Press Conference by UN Relief and Works Agency for Palestine Refugees in the Near East Commissioner-General

11 March 2013
Press Conference
Department of Public Information • News and Media Division • New York

PRESS CONFERENCE BY UN Relief and Works Agency for Palestine Refugees

 

in the Near East Commissioner-General

 

Warning that the plight of Palestine refugees in Syria was worsening, the United Nations chief relief official for Palestinians today urged Jordan to re-open its border to them.

“Access to these people is becoming more and more difficult,” Filippo Grandi, Commissioner-General of the United Nations Relief and Works Agency for Palestine Refugees in the Near East (UNRWA), said during a Headquarters news conference.

Mr. Grandi estimated that 400,000 of the some 520,000 Palestinian refugees inside Syria needed emergency cash, food, medicine and other supplies.  UNRWA had serviced the refugees inside Syria for decades, but the fluid nature of the Syrian conflict that began in March 2011 and the subsequent lack of security had made it increasingly complicated and dangerous for UNRWA staff and other humanitarian workers to reach them.

Jordan, albeit already burdened by 2 million Palestinian refugees, must allow more in, he said, appealing to Jordanian authorities to “exercise a maximum humanitarian approach”.

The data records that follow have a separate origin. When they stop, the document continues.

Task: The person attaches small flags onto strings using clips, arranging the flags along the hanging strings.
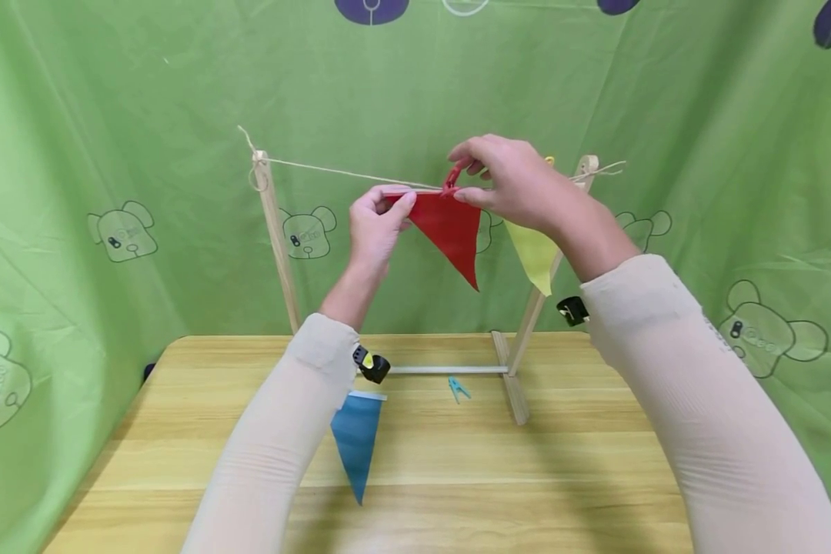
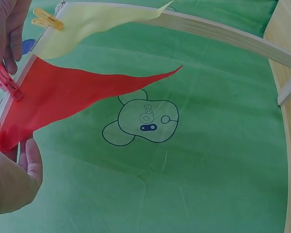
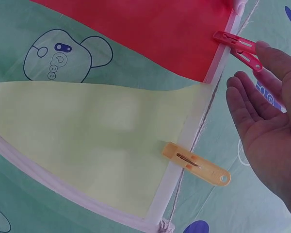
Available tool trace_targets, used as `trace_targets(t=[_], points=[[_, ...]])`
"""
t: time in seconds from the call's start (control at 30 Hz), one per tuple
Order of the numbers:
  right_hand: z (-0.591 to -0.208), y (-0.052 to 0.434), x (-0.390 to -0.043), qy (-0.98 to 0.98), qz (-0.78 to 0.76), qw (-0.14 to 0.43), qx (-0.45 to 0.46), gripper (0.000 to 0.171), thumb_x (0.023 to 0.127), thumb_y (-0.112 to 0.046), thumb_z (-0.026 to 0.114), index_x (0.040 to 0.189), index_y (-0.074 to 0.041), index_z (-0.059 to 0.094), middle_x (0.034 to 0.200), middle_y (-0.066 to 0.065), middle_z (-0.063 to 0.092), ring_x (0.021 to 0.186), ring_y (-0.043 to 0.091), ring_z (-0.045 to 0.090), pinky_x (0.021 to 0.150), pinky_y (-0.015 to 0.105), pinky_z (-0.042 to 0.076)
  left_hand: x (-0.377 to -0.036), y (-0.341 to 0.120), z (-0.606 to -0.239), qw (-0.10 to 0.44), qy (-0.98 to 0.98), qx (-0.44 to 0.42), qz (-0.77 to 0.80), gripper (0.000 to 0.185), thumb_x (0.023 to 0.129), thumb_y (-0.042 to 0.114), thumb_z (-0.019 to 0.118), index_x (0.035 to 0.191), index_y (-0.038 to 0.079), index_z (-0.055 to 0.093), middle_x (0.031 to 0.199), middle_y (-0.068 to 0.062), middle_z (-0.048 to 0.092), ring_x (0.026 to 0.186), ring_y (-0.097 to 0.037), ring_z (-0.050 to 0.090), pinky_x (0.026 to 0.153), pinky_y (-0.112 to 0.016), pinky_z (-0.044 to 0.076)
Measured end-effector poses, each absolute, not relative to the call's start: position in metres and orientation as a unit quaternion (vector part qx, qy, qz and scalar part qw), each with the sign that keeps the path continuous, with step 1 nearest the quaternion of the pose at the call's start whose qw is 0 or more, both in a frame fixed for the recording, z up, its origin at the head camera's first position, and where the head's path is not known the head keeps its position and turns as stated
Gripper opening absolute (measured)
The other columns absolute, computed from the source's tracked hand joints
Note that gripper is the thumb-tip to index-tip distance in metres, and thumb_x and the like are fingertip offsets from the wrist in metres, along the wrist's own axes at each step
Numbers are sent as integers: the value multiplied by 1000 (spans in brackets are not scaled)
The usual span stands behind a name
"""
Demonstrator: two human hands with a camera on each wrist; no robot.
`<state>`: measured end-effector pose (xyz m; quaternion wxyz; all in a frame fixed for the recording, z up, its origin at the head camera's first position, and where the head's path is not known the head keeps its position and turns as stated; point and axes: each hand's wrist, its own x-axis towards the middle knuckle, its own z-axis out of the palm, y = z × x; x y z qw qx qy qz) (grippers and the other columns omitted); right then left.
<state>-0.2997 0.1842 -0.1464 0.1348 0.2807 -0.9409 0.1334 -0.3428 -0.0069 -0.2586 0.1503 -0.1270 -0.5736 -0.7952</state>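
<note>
A red pennant (image 1: 450, 227) hangs point down at the string (image 1: 339, 170). My left hand (image 1: 381, 219) pinches its top left corner between thumb and fingers. My right hand (image 1: 515, 181) holds the handle end of a red clothespin (image 3: 237, 48) between thumb and forefinger, with its other fingers loosely bent. The clothespin's nose overlaps the pennant's white top edge, near the middle. Right of it, a yellow pennant (image 1: 533, 250) hangs from the string, clipped by an orange-yellow clothespin (image 3: 196, 162). In the head view my right hand and wrist partly hide that pennant.
Two wooden posts (image 1: 277, 246) carry the string, joined low down by a white bar (image 1: 450, 370). On the wooden table (image 1: 595, 469) lie a blue pennant (image 1: 358, 438), partly behind my left sleeve, and a light blue clothespin (image 1: 458, 389). A green curtain (image 1: 180, 92) hangs behind.
</note>
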Motion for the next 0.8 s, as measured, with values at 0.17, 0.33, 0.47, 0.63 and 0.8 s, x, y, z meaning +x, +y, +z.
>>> trace_targets(t=[0.17, 0.33, 0.47, 0.63, 0.8], points=[[-148, 184, -299, -932, 138, 156, 295, 39, 97, -11, 71, 133, 1, 60, 129, 17, 65, 119, 33, 62, 105, 48, 51, -344, -6, -258, 151, -573, -125, -796, 18, 94, 3, 74, 111, -4, 72, 88, 0, 70, 76, -10, 64, 71, -28, 59], [-150, 183, -300, -922, 137, 182, 312, 32, 100, -9, 66, 129, 4, 62, 124, 19, 67, 113, 33, 66, 102, 47, 54, -343, -4, -258, 143, -567, -124, -801, 18, 94, 1, 73, 111, -6, 71, 86, -1, 69, 76, -10, 65, 68, -22, 59], [-150, 183, -302, -922, 129, 191, 311, 31, 103, -9, 61, 130, 5, 63, 123, 20, 67, 111, 32, 67, 100, 46, 55, -343, -3, -259, 143, -559, -127, -807, 17, 94, -1, 72, 109, -7, 70, 83, 0, 68, 74, -9, 64, 66, -20, 58], [-148, 183, -305, -925, 112, 195, 305, 32, 104, -12, 58, 131, 5, 63, 123, 21, 67, 111, 33, 66, 100, 47, 54, -343, -1, -258, 146, -552, -132, -810, 16, 94, -2, 71, 108, -8, 70, 80, 1, 66, 70, -9, 63, 64, -20, 58], [-147, 182, -306, -934, 107, 185, 288, 31, 106, -13, 55, 130, 4, 63, 122, 20, 68, 110, 32, 65, 99, 47, 54, -341, -1, -257, 145, -554, -135, -809, 15, 95, -1, 71, 109, -8, 69, 81, 0, 66, 69, -9, 63, 64, -22, 58]])
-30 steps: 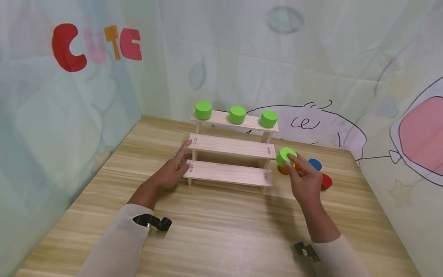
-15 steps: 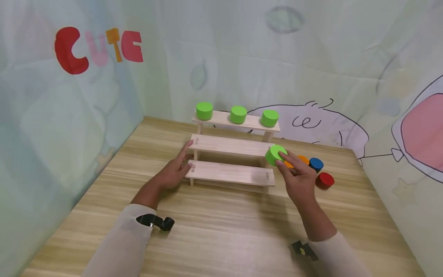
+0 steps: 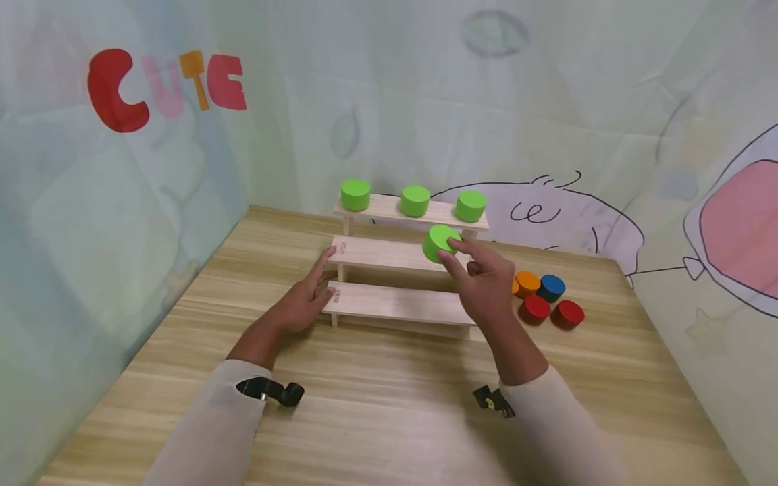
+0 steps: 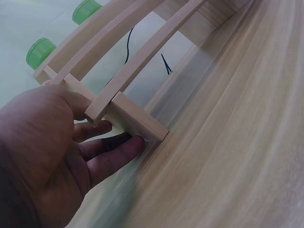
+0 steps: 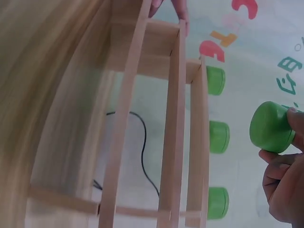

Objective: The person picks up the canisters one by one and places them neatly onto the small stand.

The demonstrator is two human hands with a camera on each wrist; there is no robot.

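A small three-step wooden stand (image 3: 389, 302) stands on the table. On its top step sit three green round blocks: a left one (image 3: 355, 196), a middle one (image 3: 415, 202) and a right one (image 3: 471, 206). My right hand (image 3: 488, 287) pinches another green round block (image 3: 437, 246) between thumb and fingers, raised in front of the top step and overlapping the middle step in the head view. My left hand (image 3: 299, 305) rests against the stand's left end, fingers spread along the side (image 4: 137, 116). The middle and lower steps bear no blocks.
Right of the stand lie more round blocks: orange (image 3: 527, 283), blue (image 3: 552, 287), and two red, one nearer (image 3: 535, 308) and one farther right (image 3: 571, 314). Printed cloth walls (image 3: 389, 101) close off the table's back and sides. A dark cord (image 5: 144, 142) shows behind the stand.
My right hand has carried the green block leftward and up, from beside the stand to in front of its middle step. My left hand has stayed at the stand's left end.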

Half of the Palestinians inside Syria had been displaced; 9,000 were sheltering in UNRWA schools, he said.  Heavy fighting between the Syrian Government and opposition forces since December in the Yarmouk refugee camp, on the outskirts of Damascus, had forced UNRWA to withdraw from the area, leaving some 120,000 refugees nearly trapped.  With Jordan’s border closed, some 32,000 Palestinians had fled to already overcrowded camps in Lebanon.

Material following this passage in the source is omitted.